Marianne Delranc propose une approche similaire mais concentrée sur un poème unique, « Quai de Béthune ». Il s’agit dans ce poème sous-titré « chanson » d’associer autant que possible la poésie à une musique implicite. Sortis du « silence » dont il faudrait faire entendre la « musique », les rythmes et sonorités du poème cherchent à recréer le chant. Ce chant est associé, comme dans les romans, à la mémoire et à la continuité. Il crée en particulier une continuité entre différents poètes éparpillés dans l’histoire littéraire. De ce point de vue, on comprend bien comment l’association à la chanson, en ramenant la poésie à un chant originel qui traverserait les œuvres singulières pour construire la grande communauté des poètes, par-delà les siècles et par-delà les différences individuelles, expose la valeur exceptionnelle de la poésie. Si la chanson tend ainsi dans « Quai de Béthune » à être plutôt rattachée à une valeur « musicale » traditionnelle (verlainienne, par exemple) de la poésie, elle permet encore à la poésie d’aller puiser, dans un genre populaire, le fantasme d’une origine fondatrice et unifiante.

Enfin, c’est encore une perspective inverse qu’adopte l’article de Stéphane Hirschi, consacré à un album de Léo Ferré, Léo Ferré chante Aragon, qui transpose en chansons des poèmes choisis majoritairement dans Le Roman inachevé. Le chanteur choisit les poèmes, les redécoupe, les organise selon une logique propre qui est celle du disque. Les effets de contrastes, thématiques et musicaux, construisent un parcours qui fait de l’album une œuvre à part entière, parfois éloigné des colorations et des intentions initiales. Mais on peut penser que subsiste une continuité d’Aragon à Ferré qui prolonge dans l’œuvre d’un chanteur et dans sa diffusion la réception de la poésie aragonienne.

L’ensemble des articles montre ainsi comment la chanson joue un rôle essentiel dans l’œuvre d’Aragon, mais un rôle multiforme.
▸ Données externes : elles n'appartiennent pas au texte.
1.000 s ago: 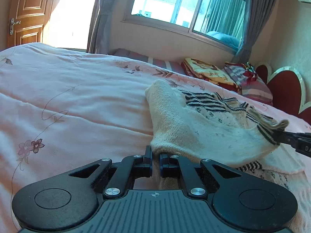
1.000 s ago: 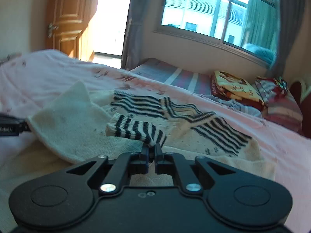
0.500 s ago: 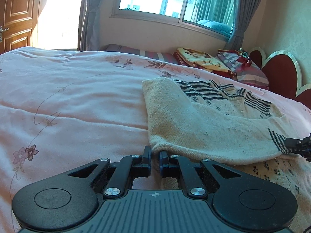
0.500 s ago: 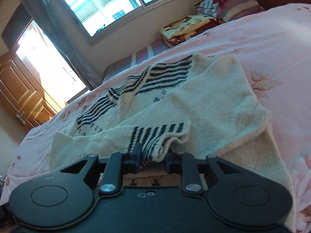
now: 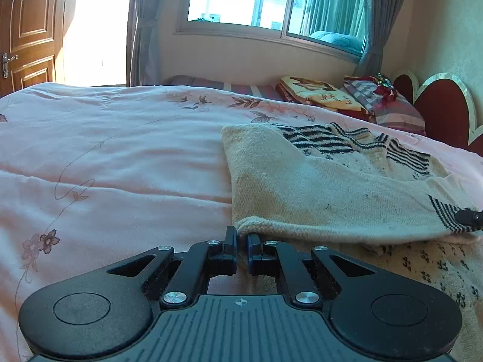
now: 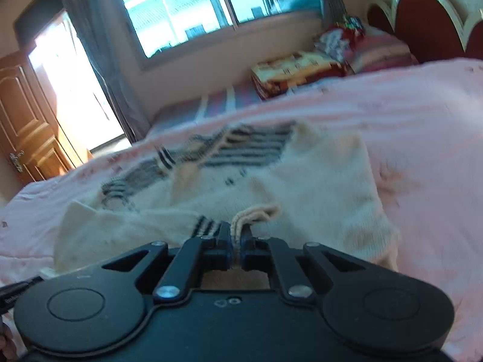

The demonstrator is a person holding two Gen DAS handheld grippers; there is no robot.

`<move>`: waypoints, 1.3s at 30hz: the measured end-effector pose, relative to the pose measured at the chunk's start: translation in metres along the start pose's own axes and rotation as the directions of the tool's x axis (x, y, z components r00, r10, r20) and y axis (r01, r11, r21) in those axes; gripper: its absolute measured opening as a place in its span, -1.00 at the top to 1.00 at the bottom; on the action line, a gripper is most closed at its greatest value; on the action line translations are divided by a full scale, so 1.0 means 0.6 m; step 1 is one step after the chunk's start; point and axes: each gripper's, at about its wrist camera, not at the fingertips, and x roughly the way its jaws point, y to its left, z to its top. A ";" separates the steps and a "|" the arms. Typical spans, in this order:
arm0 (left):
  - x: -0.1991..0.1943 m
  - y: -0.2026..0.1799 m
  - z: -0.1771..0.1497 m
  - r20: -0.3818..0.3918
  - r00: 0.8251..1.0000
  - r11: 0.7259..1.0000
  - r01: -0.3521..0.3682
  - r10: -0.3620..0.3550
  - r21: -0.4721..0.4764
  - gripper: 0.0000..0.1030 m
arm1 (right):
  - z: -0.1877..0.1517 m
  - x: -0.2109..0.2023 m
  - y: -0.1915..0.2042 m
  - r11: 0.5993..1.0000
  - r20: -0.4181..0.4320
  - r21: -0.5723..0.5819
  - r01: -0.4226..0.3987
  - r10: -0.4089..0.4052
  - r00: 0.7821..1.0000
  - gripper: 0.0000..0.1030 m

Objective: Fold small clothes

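My left tongs [image 5: 241, 239] are pinched shut on the near folded corner of the one cream sweater [image 5: 317, 193]. My right tongs [image 6: 237, 235] have just been closing and now clamp the sweater's ribbed, striped cuff [image 6: 241, 226], which is bunched between the pads.

Sweater: one garment, cream knit with black stripes at cuff and collar and small dark motifs on the body. It lies on the pink bed [image 5: 120, 166], partly folded, one sleeve drawn across the body; the right-wrist view is blurred, so I cannot make out finer folds. In the left view I see the tip of the right tongs at the far right edge, at the striped cuff.

Bed cover: pink, printed with flowers and vine lines. Along the far side I count two folded stacks: one yellow-and-red blanket [image 5: 317, 93] bearing small script I cannot read with confidence, one striped pile [image 5: 389, 105] with a red item on top. Red heart-shaped headboard [image 5: 440, 114] at right.

One window [image 5: 271, 9], grey curtains either side, one wooden door [image 5: 27, 27] at left.
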 end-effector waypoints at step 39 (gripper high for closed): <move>-0.016 -0.012 -0.002 0.054 0.975 0.974 0.220 -0.217 -0.060 0.88 | -0.006 -0.017 -0.019 0.999 0.017 -0.040 0.018 -0.018 1.000 0.85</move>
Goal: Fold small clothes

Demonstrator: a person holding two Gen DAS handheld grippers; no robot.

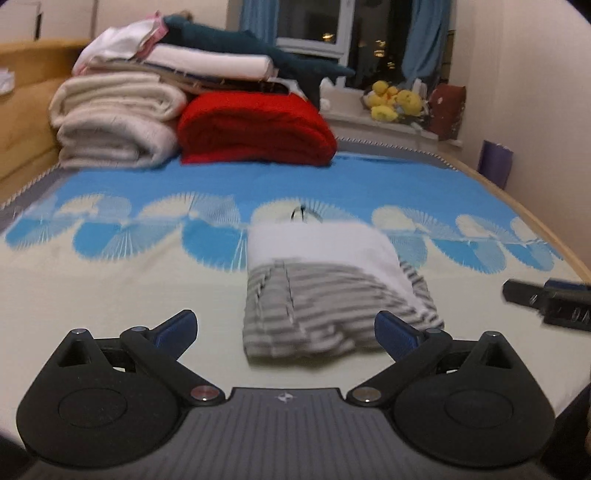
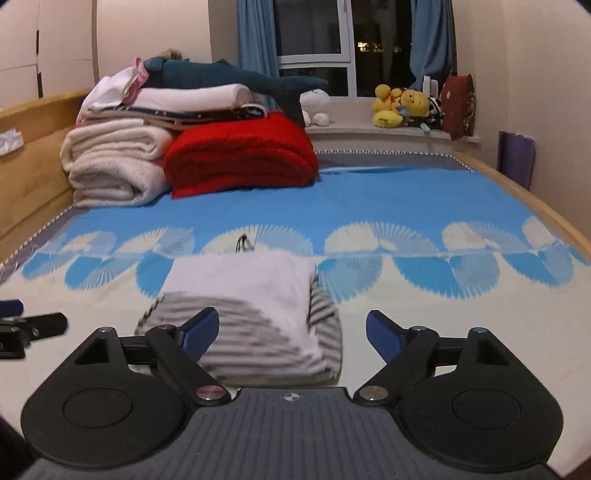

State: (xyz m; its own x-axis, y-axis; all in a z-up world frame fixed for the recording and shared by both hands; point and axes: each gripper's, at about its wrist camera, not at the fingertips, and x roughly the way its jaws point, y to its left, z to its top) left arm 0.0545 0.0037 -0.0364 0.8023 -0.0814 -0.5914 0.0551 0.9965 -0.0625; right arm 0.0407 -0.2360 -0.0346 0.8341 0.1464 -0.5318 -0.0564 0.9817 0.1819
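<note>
- On the bed (image 1: 110,280), mid-sheet: the folded garment (image 1: 325,291) lies flat, white panel toward the window, grey/white striped part toward you. Small dark loop (hanger hook? can't tell) pokes out at its far edge (image 1: 301,214).
- Your left gripper (image 1: 286,330): jaws spread wide, nothing between the blue pads (image 1: 177,328), not touching the cloth. Garment sits just ahead, slightly right of centre in the left wrist view.
- Your right gripper (image 2: 291,330): also spread, empty. In the right wrist view its left pad (image 2: 201,330) overlaps the striped part; contact can't be told, frame's blurred there.
- Each cam catches the other gripper at its edge, e.g. right one at far right of the left wrist view (image 1: 550,301).
- Bg: red blanket (image 1: 255,127) next to cream blankets (image 1: 110,118), folded linens stacked on top, dark teal shark plush (image 2: 236,79) over those.
- Window sill: yellow plush toys (image 2: 400,105); blue curtains (image 2: 255,33) either side.
</note>
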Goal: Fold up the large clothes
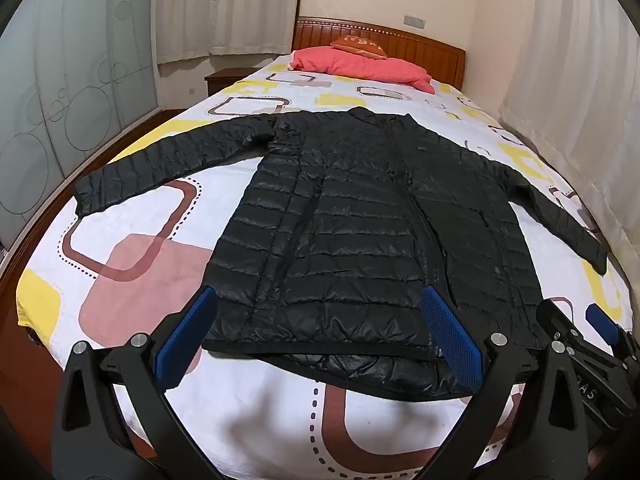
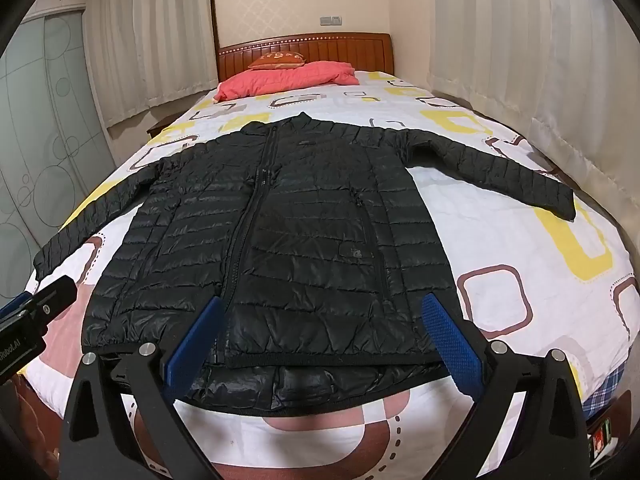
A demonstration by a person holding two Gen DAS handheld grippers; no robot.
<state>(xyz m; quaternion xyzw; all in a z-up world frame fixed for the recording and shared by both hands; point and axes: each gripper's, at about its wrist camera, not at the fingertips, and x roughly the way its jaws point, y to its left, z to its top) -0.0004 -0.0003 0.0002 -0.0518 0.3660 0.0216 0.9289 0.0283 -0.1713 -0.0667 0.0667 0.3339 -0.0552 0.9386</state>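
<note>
While both of my grippers hang over the foot of the bed, the black quilted puffer jacket lies flat and face up on the white bedsheet with yellow, pink and brown square patterns, collar toward the headboard and hem nearest me.

Far left: the jacket's left-hand sleeve stretches out toward the bed edge, its cuff resting on the sheet.

Left gripper: its blue-padded fingers are spread wide, holding nothing, and frame the near-left part of the hem. Whether the pads touch the fabric cannot be determined.

Centre: the front zipper runs closed from collar to hem. The inner lining shows below the front hem edge.

Right gripper: its blue fingers are likewise parted and empty, positioned over the right half of the hem.

Right: the other sleeve extends toward the curtain side, well apart from either gripper.

Rear: a coral-pink folded quilt with a small orange cushion on it sits against the brown wooden headboard.
</note>
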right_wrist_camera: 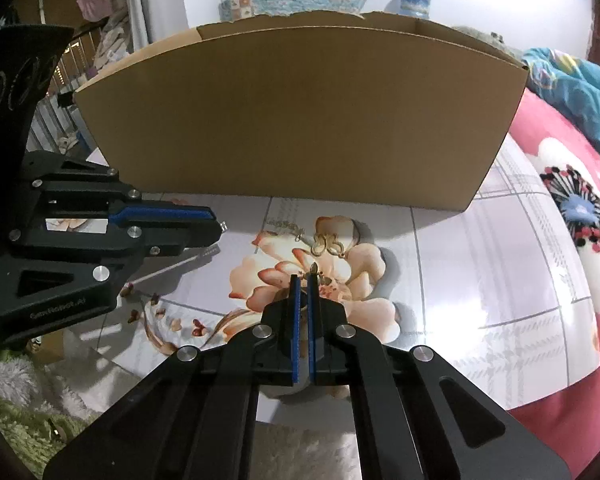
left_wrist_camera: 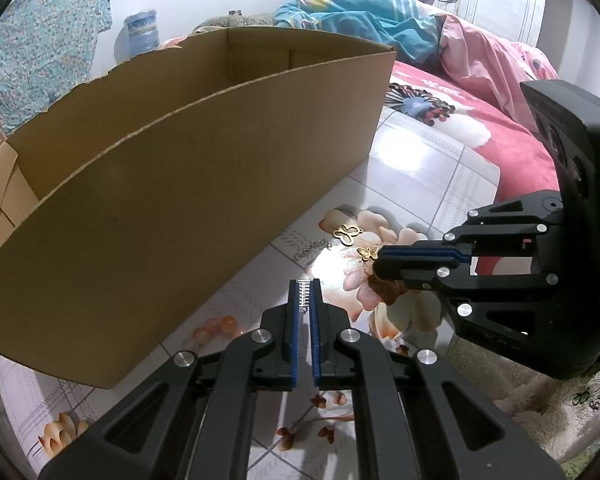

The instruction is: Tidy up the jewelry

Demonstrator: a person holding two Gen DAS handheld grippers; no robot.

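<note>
Small gold butterfly charm (left_wrist_camera: 367, 253) pinched upright; larger gold butterfly outline (right_wrist_camera: 326, 244) flat beside silver chain (right_wrist_camera: 286, 225).

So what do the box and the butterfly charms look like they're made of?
Box: plain brown corrugated cardboard, matte, with one torn, ragged edge. Butterfly charms: thin gold-coloured metal by their shine, possibly plated; the small one sits at the right gripper tips.

Your cardboard box (right_wrist_camera: 300, 120) stands on the table (right_wrist_camera: 480, 280), behind the jewelry. Just before its wall lie a chain (right_wrist_camera: 286, 226) and, to its right, the open butterfly pendant (right_wrist_camera: 327, 245) (apart from the box). Nearer you sits the small butterfly charm (left_wrist_camera: 367, 253), at your right gripper (right_wrist_camera: 303, 278) tips; your left gripper (right_wrist_camera: 212, 222) is to its left
</note>
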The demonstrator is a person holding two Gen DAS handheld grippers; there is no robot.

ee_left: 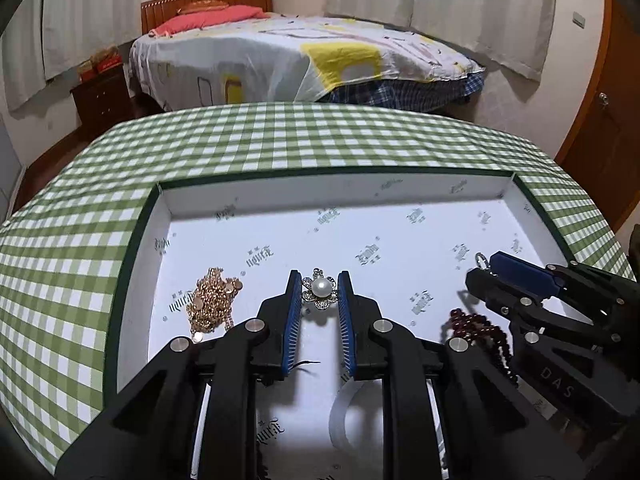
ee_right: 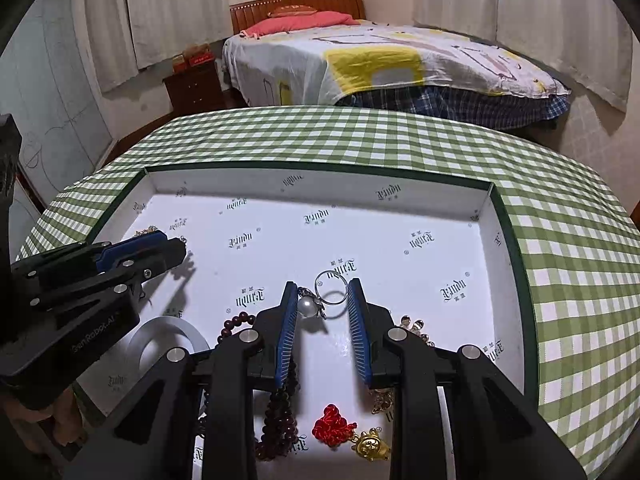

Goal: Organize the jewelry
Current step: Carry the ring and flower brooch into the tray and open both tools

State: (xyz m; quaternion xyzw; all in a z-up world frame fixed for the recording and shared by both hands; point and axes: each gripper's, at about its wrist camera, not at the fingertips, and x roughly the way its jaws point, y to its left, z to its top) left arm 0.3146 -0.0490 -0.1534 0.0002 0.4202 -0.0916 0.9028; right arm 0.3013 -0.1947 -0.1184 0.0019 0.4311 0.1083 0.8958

Certes, des constantes apparaissent, et notamment un lien à la mémoire et à la temporalité qui fait de la chanson le signe privilégié de la continuité dans la transmission et qui lui permet donc de témoigner du caractère absolu de la poésie, qui conserve une essence par-delà ses multiples singularités, par-delà les ruptures de son existence réelle et de son histoire. Cependant, ces constantes se déploient dans une multitude de directions, qui vont de la vie vers la chanson puis le roman, de la poésie vers la chanson, du chant vers le roman, du chant vers la poésie, de la poésie vers l’album, en bousculant systématiquement les hiérarchies établies dans le champ culturel. Paradoxalement, ce bouleversement sert une image traditionnelle, très confiante dans les pouvoirs de la littérature (ou de la poésie) à unir toute la diversité culturelle et la discontinuité historique. C’est cette confiance qui fait d’Aragon un grand romancier, un grand chanteur, un grand poète.

Bibliographie

Juquin, Pierre, Aragon, un destin français, 2 tomes, Paris : La Martinière, 2012-2013.

Piégay Nathalie, Aragon et la chanson, t. 1 : La Romance inachevée, t. 2 : Les manuscrits mis en chansons, Paris : Textuel, 2007.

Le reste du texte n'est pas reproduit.